Overview
Manual interaction allows you to take direct control of the browser session and perform actions like clicking, typing, and pressing keys. This is useful when:
- You need to handle sensitive information (passwords, credentials)
- The AI agent encounters a situation it can’t handle
- You want to guide the agent to a specific state before continuing
- Testing and debugging workflows
Coordinate System
When using manual interactions, coordinates map to the browser viewport:
- Resolution: 1024 × 600 pixels
- Origin: Top-left (0, 0)
- Browser chrome offset: 155 pixels from top
Server Browser (1024 × 755 total)
┌────────────────────────────────────┐
│ Browser Toolbar (155px height) │ ◄─ Not clickable
├────────────────────────────────────┤
│ │
│ Clickable Content Area │ ◄─ Y starts at 155
│ (1024 × 445 pixels) │
│ │
└────────────────────────────────────┘
All click coordinates must account for the 155px browser chrome offset. If you click at coordinates (100, 100), you’re actually clicking (100, 255) on the full browser window.
Scaling Coordinates
If displaying the stream at a different size, scale coordinates accordingly:
function scaleCoords(clientX, clientY, displayWidth, displayHeight) {
const serverWidth = 1024;
const serverHeight = 600;
const yOffset = 155; // Browser chrome height
return {
x: Math.round((clientX / displayWidth) * serverWidth),
y: Math.round((clientY / displayHeight) * serverHeight) + yOffset
};
}
// Example usage
canvas.onclick = (e) => {
const coords = scaleCoords(
e.clientX,
e.clientY,
canvas.width,
canvas.height
);
socket.emit("message", {
actionType: "interaction",
action: { type: "CLICK", x: coords.x, y: coords.y }
});
};
Taking Over Control
takeOverControl
Enable manual mode. The AI agent pauses, and you gain full control of the browser.

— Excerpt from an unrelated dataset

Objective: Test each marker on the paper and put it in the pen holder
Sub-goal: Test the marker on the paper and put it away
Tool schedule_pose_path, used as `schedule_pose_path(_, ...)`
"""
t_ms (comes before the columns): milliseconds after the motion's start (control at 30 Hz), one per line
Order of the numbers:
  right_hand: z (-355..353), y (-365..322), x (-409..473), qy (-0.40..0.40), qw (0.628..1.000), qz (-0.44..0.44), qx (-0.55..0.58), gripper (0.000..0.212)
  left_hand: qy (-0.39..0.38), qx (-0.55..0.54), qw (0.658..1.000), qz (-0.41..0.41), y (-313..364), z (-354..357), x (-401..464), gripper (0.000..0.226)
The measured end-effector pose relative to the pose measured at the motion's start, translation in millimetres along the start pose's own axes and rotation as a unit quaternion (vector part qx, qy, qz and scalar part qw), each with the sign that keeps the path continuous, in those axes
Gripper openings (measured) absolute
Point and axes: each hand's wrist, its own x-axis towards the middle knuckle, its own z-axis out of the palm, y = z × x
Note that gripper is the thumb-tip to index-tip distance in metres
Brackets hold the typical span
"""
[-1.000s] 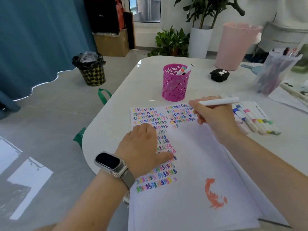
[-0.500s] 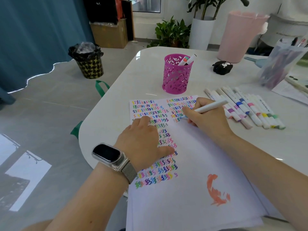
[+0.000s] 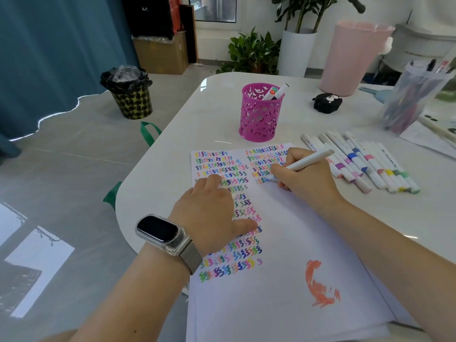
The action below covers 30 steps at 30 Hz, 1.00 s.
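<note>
A white sheet of paper (image 3: 283,243) lies on the table, covered at its upper left with rows of small coloured squiggles and an orange scribble lower down. My right hand (image 3: 306,176) grips a white marker (image 3: 308,160) whose light-blue tip touches the paper beside the squiggles. My left hand (image 3: 212,213) lies flat on the paper, fingers spread, a smartwatch on the wrist. A pink perforated pen holder (image 3: 260,112) stands beyond the paper with two markers inside. Several capped markers (image 3: 362,161) lie in a row to the right of my right hand.
A black toy-like case (image 3: 327,102), a pink bin (image 3: 352,58) and a clear cup of pens (image 3: 409,99) stand at the table's far right. The table's rounded edge (image 3: 138,183) runs at the left. A black waste bin (image 3: 129,91) stands on the floor.
My right hand has come down from above the marker row to the paper, and the marker tip now touches the sheet. My left hand has stayed on the paper.
</note>
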Motion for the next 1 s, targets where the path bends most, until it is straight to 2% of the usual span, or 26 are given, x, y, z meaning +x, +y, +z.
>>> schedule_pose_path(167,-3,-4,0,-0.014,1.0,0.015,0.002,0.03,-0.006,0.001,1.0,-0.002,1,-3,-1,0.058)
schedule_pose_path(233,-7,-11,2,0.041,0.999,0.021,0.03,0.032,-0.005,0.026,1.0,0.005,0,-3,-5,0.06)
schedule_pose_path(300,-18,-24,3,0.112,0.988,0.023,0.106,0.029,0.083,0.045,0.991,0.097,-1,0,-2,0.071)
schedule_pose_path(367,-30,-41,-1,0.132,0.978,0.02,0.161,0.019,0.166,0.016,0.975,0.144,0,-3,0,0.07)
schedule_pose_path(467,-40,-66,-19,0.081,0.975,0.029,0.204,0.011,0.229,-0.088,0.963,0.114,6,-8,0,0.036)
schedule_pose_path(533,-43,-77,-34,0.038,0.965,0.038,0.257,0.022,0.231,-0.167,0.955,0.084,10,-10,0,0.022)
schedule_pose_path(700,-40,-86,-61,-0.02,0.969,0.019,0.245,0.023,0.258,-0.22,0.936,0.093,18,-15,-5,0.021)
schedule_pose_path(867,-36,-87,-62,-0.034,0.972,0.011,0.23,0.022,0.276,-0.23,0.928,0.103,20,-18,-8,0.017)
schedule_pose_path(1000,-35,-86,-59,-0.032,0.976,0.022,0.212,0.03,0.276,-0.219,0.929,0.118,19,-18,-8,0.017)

curl -X POST https://connect.enigma.click/start/send-message \
-H "Content-Type: application/json" \
-H "Authorization: Bearer YOUR_API_KEY" \
-d '{
"sessionId": "SESSION_ID",
"message": {
"actionType": "interaction",
"action": { "type": "takeOverControl" }
}
}'
Response:
{
"success": true,
"message": "Message sent successfully"
}
When you take over control, the current task is automatically paused. You can perform manual actions and then release control to let the agent continue.
releaseControl
Return control to the AI agent. The agent will resume from where it left off.
curl -X POST https://connect.enigma.click/start/send-message \
-H "Content-Type: application/json" \
-H "Authorization: Bearer YOUR_API_KEY" \
-d '{
"sessionId": "SESSION_ID",
"message": {
"actionType": "interaction",
"action": { "type": "releaseControl" }
}
}'
Interaction Actions
click
Click at specific coordinates.
Parameters:
type: "CLICK" (required)
x: X coordinate (0-1024) (required)
y: Y coordinate (155-755, accounting for chrome offset) (required)

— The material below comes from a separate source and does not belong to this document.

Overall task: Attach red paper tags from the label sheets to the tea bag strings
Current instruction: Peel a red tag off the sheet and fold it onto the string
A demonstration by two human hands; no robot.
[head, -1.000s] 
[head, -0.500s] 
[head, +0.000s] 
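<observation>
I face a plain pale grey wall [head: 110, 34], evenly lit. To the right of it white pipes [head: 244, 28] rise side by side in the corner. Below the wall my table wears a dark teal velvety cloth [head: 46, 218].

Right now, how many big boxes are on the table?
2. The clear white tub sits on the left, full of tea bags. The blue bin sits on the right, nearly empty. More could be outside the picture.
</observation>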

curl -X POST https://connect.enigma.click/start/send-message \
-H "Content-Type: application/json" \
-H "Authorization: Bearer YOUR_API_KEY" \
-d '{
"sessionId": "SESSION_ID",
"message": {
"actionType": "interaction",
"action": { "type": "CLICK", "x": 500, "y": 300 }
}
}'
doubleClick
Perform a double-click at specific coordinates.
Parameters:
type: "DOUBLE_CLICK" (required)
x: X coordinate (0-1024) (required)
y: Y coordinate (155-755) (required)
curl -X POST https://connect.enigma.click/start/send-message \
-H "Content-Type: application/json" \
-H "Authorization: Bearer YOUR_API_KEY" \
-d '{
"sessionId": "SESSION_ID",
"message": {
"actionType": "interaction",
"action": { "type": "DOUBLE_CLICK", "x": 500, "y": 300 }
}
}'
type
Type text into the currently focused element.
Parameters:
type: "TYPE" (required)
text: Text to type (required)
humanLike: Simulate human typing speed (optional, default: false)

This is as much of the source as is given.